Exercise description> The whole listing that follows, pictures excepted, should be printed again exactly as given.
▬▬▬
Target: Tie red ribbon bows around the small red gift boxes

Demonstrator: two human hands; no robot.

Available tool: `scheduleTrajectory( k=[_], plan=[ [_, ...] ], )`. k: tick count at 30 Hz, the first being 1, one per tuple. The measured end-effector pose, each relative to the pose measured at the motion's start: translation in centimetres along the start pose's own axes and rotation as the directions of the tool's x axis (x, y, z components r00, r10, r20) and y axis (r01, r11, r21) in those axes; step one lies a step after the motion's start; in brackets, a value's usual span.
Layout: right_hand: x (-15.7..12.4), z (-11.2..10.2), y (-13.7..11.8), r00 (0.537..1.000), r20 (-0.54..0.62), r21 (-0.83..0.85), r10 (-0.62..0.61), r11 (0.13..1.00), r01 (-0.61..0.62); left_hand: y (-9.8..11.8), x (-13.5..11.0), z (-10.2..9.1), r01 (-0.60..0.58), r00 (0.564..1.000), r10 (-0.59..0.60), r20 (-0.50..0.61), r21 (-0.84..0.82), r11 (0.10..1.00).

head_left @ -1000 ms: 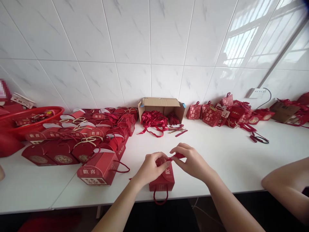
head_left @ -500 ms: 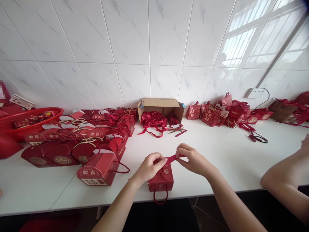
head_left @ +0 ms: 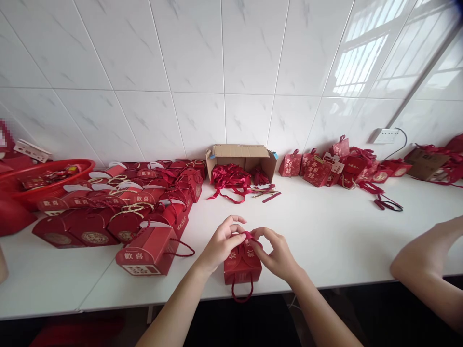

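A small red gift box [head_left: 242,271] with pale lettering stands near the table's front edge, and its cord handle [head_left: 242,299] hangs over the near side. Above its top, my left hand [head_left: 224,243] pinches a red ribbon [head_left: 248,235] between thumb and forefinger, the other fingers raised. My right hand [head_left: 277,253] is closed on the same ribbon at the box's right side, fingertips close to those of the left. My fingers cover part of the ribbon and the far part of the box top.
Many red boxes [head_left: 150,248] crowd the left, beside a red basket [head_left: 85,166]. A cardboard box [head_left: 240,150] of red ribbons stands by the wall. Red bags [head_left: 316,172] line the back right. Another person's arm [head_left: 421,258] rests at the right edge.
My right hand has moved left and down towards my left hand, shortening the ribbon stretch between them. More of the box's lettering shows. Another person's arm at the left edge shows slightly more.
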State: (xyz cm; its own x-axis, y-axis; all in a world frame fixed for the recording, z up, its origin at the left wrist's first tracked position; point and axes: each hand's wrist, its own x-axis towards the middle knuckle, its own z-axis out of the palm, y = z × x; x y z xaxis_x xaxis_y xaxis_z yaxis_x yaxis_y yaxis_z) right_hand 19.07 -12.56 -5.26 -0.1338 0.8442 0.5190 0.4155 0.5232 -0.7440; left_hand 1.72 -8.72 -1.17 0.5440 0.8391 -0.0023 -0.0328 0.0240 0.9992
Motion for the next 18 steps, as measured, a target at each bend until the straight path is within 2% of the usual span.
scheduleTrajectory(
  k=[5,7,10,12,13,15,18],
  plan=[
    [0.1,-1.1,-0.2,0.97,0.198,0.256,0.141,0.948,-0.19,0.7,-0.1,-0.4,0.01,1.0,-0.009,0.012,-0.002,1.0],
    [0.6,-1.7,0.0,0.962,0.2,0.28,0.183,0.931,-0.235,1.2,-0.3,-0.6,0.019,1.0,-0.02,0.018,0.058,0.998],
    [1.8,-2.9,-0.4,0.987,0.071,0.081,0.146,0.985,-0.152,1.4,-0.4,-0.5,-0.033,0.999,0.03,0.013,0.291,0.956],
    [2.5,-3.9,-1.7,0.999,-0.009,-0.144,0.049,0.988,-0.05,1.2,-0.3,-0.3,-0.086,0.995,0.098,-0.006,0.416,0.905],
    [2.6,-4.4,-2.7,1.0,-0.007,-0.25,-0.004,0.968,0.002,1.0,-0.1,-0.1,-0.106,0.991,0.133,-0.03,0.455,0.884],
    [2.5,-5.5,-4.9,0.993,0.09,-0.403,-0.071,0.909,0.102,0.4,0.3,0.4,-0.134,0.971,0.215,-0.101,0.515,0.846],
    [1.3,-6.8,-7.5,0.94,0.341,-0.438,0.013,0.887,0.146,-0.5,0.9,0.8,-0.162,0.911,0.354,-0.212,0.606,0.779]
  ],
)
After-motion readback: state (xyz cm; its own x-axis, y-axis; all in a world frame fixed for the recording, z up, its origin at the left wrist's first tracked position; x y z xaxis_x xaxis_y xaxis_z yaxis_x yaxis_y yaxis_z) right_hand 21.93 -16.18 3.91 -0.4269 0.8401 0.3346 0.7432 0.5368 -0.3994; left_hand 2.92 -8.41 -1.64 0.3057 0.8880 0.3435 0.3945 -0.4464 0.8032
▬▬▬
Problem solution>
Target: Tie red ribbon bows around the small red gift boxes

Demonstrator: two human hands; no robot.

Available tool: `scheduleTrajectory( k=[_], plan=[ [_, ...] ], )`. k: tick count at 30 Hz, the first being 1, one per tuple. The measured end-effector pose, each relative to the pose measured at the motion's start: translation in centimetres along the start pose's own axes and rotation as the directions of the tool's x axis (x, y, z components r00, r10, r20) and y axis (r01, r11, r21) in those axes; step one lies a step after the motion's start; in brackets, a value's usual span.
Layout: right_hand: x (-15.7..12.4), z (-11.2..10.2), y (-13.7..11.8), r00 (0.537..1.000), r20 (-0.54..0.62), r21 (-0.83..0.85), r10 (-0.62..0.61), r11 (0.13..1.00), r01 (-0.61..0.62); left_hand: y (-9.8..11.8), x (-13.5..11.0), z (-10.2..9.1), r01 (-0.60..0.58), r00 (0.564..1.000), r10 (-0.59..0.60), r20 (-0.50..0.61), r21 (-0.84..0.82), r11 (0.10..1.00).

head_left @ -1000 ms: 
head_left @ -500 ms: 
head_left @ +0 ms: 

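A small red gift box [head_left: 242,271] with pale lettering stands near the table's front edge, and its cord handle [head_left: 242,299] hangs over the near side. Above its top, my left hand [head_left: 224,243] pinches a red ribbon [head_left: 248,235] between thumb and forefinger, the other fingers raised. My right hand [head_left: 277,253] is closed on the same ribbon at the box's right side, fingertips close to those of the left. My fingers cover part of the ribbon and the far part of the box top.
Many red boxes [head_left: 150,248] crowd the left, beside a red basket [head_left: 85,166]. A cardboard box [head_left: 240,150] of red ribbons stands by the wall. Red bags [head_left: 316,172] line the back right. Another person's arm [head_left: 421,258] rests at the right edge.
My right hand has moved left and down towards my left hand, shortening the ribbon stretch between them. More of the box's lettering shows. Another person's arm at the left edge shows slightly more.
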State: (xyz cm; its own x-axis, y-axis; all in a world frame fixed for the recording, z up, its origin at the left wrist's first tracked position; point and axes: each hand's wrist, its own x-axis towards the middle knuckle, its own z-axis out of the palm, y = z × x; x y z xaxis_x xaxis_y xaxis_z yaxis_x yaxis_y yaxis_z) right_hand 19.07 -12.56 -5.26 -0.1338 0.8442 0.5190 0.4155 0.5232 -0.7440; left_hand 1.72 -8.72 -1.17 0.5440 0.8391 -0.0023 -0.0328 0.0240 0.9992
Motion for the next 18 steps, as measured, a target at each bend until the straight path is within 2% of the usual span.
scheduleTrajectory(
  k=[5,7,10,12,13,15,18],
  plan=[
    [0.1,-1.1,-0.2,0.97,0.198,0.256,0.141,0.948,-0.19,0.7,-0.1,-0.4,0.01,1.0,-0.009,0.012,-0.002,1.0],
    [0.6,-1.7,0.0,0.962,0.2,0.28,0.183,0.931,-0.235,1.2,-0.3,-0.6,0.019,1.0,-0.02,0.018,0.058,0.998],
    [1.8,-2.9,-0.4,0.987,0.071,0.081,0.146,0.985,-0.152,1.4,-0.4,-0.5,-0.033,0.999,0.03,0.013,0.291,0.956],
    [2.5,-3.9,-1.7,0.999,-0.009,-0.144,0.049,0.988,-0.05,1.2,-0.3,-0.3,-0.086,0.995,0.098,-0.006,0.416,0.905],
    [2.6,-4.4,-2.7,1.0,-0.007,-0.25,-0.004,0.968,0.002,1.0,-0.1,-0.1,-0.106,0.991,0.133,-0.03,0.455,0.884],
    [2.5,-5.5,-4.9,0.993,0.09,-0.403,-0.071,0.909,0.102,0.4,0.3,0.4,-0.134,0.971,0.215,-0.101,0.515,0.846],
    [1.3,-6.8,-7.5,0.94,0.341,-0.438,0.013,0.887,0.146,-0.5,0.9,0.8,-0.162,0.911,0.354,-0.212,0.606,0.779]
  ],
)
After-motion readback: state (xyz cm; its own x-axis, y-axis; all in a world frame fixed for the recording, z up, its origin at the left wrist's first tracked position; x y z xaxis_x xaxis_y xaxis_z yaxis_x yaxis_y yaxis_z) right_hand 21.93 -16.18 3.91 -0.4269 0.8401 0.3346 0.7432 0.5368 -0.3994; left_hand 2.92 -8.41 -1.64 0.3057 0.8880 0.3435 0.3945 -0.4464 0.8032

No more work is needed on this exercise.